Collation des feuillets prélim.: titre, dont le milieu est occupé par une espèce de fleuron dans lequel les mots Iouxte la copie imprimée sont habilement dissimulés;—2 ff. pour la dédicace;—1 f. blanc? (ce feuillet manque à l'exemplaire que nous avons sous les yeux, et les 3 premiers ff. prélim. y sont placés les derniers, par une erreur évidente);—6 ff. pour les extraits des auteurs espagnols et les noms des Acteurs.

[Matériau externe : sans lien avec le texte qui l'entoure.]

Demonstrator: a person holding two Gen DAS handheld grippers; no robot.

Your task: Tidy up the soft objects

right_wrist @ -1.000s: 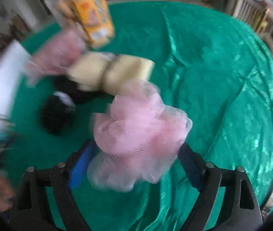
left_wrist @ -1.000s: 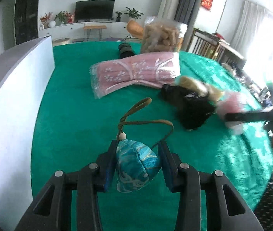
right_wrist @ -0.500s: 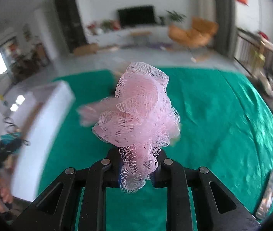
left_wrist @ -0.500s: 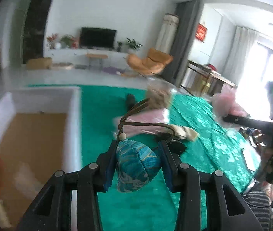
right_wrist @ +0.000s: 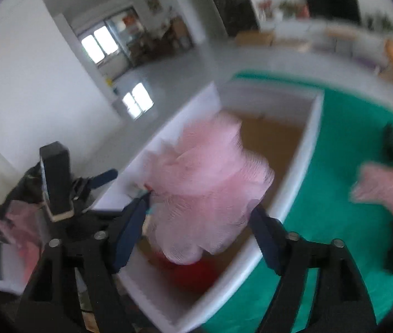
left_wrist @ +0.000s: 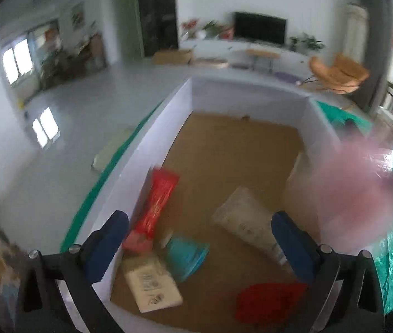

Cette contrefaçon, médiocrement imprimée, fait partie du recueil de 1652, que nous décrivons au chapitre VIIIe. Le texte en est assez peu correct, comme on peut eu juger par la 3e strophe de Rodrigue où les deux dernières leçons se trouvent confondues au point de produire un vers faux:

Pere, maistresse, honneur, amour,

Impitoyable loy, aymable tyrannie, etc.

281. Le || Cid || Tragi-Comedie. || Par Monsr Corneille. || Suiuant la Copie imprimée || A Paris, || CIↃ.IↃC.LI [1651]. Pet. in-12 de 63 pp. et 1 f. blanc, sign. A-D.